Start of RECORDED INFORMATION

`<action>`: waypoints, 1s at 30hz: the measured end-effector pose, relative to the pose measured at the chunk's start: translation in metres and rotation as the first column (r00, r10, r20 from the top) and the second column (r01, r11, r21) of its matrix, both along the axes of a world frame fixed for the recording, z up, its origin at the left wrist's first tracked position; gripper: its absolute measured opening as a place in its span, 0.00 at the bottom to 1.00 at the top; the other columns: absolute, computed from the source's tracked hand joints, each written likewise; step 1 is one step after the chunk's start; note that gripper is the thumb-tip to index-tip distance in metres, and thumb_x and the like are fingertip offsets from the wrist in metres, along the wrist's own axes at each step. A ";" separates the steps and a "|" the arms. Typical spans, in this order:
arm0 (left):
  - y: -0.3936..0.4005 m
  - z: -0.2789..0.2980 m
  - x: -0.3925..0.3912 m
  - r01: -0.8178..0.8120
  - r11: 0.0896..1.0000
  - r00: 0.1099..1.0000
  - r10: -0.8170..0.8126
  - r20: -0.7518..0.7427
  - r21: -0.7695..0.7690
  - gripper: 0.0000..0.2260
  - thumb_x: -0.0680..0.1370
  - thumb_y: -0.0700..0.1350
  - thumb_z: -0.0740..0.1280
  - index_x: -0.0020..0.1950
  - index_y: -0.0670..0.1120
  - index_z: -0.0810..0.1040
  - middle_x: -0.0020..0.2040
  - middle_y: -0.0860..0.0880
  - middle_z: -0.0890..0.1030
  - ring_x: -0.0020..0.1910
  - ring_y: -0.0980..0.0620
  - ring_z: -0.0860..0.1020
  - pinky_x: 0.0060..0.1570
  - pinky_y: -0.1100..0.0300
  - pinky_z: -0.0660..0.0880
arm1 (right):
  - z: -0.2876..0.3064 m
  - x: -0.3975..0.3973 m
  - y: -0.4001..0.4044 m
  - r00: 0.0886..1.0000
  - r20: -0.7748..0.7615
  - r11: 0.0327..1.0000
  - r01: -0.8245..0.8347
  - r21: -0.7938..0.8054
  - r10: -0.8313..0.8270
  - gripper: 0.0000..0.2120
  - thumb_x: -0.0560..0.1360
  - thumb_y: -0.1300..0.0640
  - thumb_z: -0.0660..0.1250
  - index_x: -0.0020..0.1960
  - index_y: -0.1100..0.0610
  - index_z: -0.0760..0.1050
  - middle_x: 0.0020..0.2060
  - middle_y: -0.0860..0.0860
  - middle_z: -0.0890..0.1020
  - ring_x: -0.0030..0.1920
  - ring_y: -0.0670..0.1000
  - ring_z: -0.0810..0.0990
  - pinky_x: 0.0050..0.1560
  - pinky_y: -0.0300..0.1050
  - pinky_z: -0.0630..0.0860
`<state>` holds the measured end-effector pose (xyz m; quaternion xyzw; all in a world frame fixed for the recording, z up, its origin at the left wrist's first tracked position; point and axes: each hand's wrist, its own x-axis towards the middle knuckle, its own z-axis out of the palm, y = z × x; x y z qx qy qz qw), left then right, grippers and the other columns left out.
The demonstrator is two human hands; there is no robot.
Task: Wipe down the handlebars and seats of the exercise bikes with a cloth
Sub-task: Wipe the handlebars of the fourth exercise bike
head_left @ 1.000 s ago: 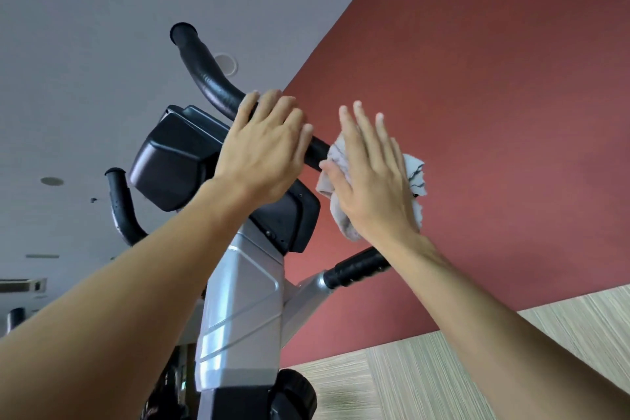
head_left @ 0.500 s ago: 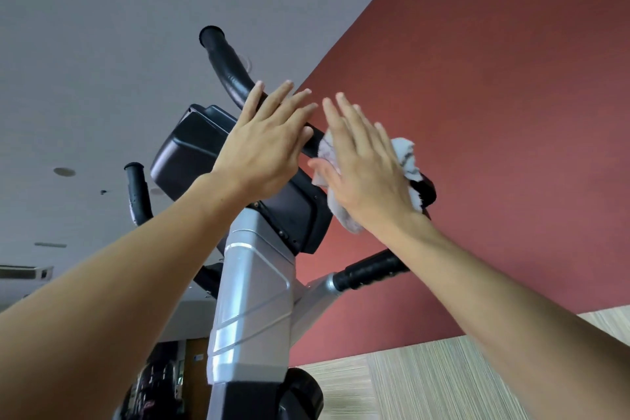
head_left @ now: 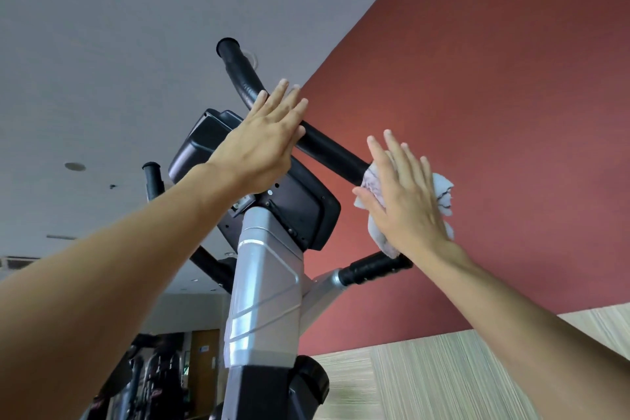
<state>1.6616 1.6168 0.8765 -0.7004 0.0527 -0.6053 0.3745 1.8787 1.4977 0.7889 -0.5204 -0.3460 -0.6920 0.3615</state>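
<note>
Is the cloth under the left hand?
No, the white cloth is pressed against the black handlebar by the right hand, while the left hand lies bare on the bar.

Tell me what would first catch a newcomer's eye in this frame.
Two bare forearms reach up at an exercise bike's black handlebar at centre. The right hand presses a white cloth flat against the bar's right stretch, while the left hand rests open on it above the console. A dark red wall fills the right.
</note>
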 end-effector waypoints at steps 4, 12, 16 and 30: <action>-0.003 0.000 -0.001 -0.026 1.000 1.000 0.026 -0.014 -0.017 0.23 0.88 0.44 0.51 0.83 0.39 0.55 0.84 0.43 0.50 0.83 0.48 0.42 0.75 0.62 0.32 | 0.034 -0.048 0.011 0.997 0.069 0.999 -0.021 -0.049 0.024 0.34 0.82 0.40 0.59 0.83 0.49 0.51 0.82 0.54 0.56 0.80 0.61 0.59 0.79 0.64 0.49; -0.006 0.003 -0.011 -0.155 0.987 0.984 0.150 -0.099 -0.039 0.25 0.88 0.45 0.51 0.83 0.38 0.50 0.84 0.42 0.46 0.83 0.48 0.40 0.76 0.57 0.34 | 0.016 -0.029 0.004 0.992 0.088 0.992 -0.085 -0.093 0.094 0.38 0.81 0.44 0.66 0.82 0.39 0.46 0.83 0.48 0.50 0.81 0.59 0.54 0.81 0.59 0.47; -0.013 0.003 -0.014 -0.237 0.969 0.965 0.226 -0.132 -0.070 0.26 0.88 0.47 0.50 0.84 0.40 0.49 0.84 0.43 0.45 0.83 0.48 0.39 0.78 0.55 0.35 | 0.011 -0.032 0.001 0.996 0.004 0.987 -0.091 -0.131 0.092 0.43 0.78 0.48 0.71 0.81 0.36 0.45 0.83 0.46 0.44 0.82 0.58 0.45 0.81 0.62 0.41; -0.047 0.049 -0.013 -0.325 0.935 0.945 0.328 0.001 -0.139 0.33 0.84 0.61 0.45 0.31 0.44 0.74 0.28 0.47 0.73 0.34 0.47 0.74 0.67 0.52 0.64 | -0.011 -0.018 -0.040 0.964 -0.037 0.925 -0.263 -0.275 0.263 0.38 0.77 0.64 0.70 0.80 0.42 0.58 0.78 0.46 0.64 0.81 0.47 0.56 0.77 0.39 0.51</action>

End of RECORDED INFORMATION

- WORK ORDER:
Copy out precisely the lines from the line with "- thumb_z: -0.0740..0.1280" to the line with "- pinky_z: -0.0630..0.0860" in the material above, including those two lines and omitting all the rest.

- COMPLETED EXERCISE:
  - thumb_z: -0.0740..0.1280
  - index_x: -0.0020..0.1950
  - index_y: -0.0670..0.1120
  - index_z: -0.0810..0.1040
  - middle_x: -0.0020..0.2040
  - middle_y: -0.0860..0.0880
  - middle_z: -0.0890..0.1030
  - ring_x: -0.0020..0.1910
  - ring_y: -0.0980..0.0620
  - ring_z: -0.0860..0.1020
  - pinky_x: 0.0060..0.1570
  - pinky_y: -0.1100..0.0300
  - pinky_z: -0.0660..0.0880
arm1 (right):
  - z: -0.2876..0.3064 m
  - x: -0.3975..0.3973 m
  - y: -0.4001..0.4044 m
  - r00: 0.0886..1.0000
  - r20: -0.7748..0.7615
  - r11: 0.0327..1.0000
  - r01: -0.8245..0.8347
  - r21: -0.7938..0.8054
  - r10: -0.8313..0.8270
  - gripper: 0.0000..0.2120
  - thumb_x: -0.0560..0.1360
  - thumb_y: -0.1300..0.0640
  - thumb_z: -0.0660..0.1250
  - index_x: -0.0020..0.1960
  - index_y: -0.1100..0.0610
  - index_z: -0.0760..0.1050
  - middle_x: 0.0020..0.2060
  - middle_y: -0.0860..0.0860
  - middle_z: -0.0890..0.1020
  - ring_x: -0.0030..0.1920
  - ring_y: -0.0670..0.1000
  - ring_z: -0.0810..0.0990
  - pinky_x: 0.0050..0.1560
  - pinky_y: -0.0300..0.1050
  - pinky_z: -0.0630..0.0860

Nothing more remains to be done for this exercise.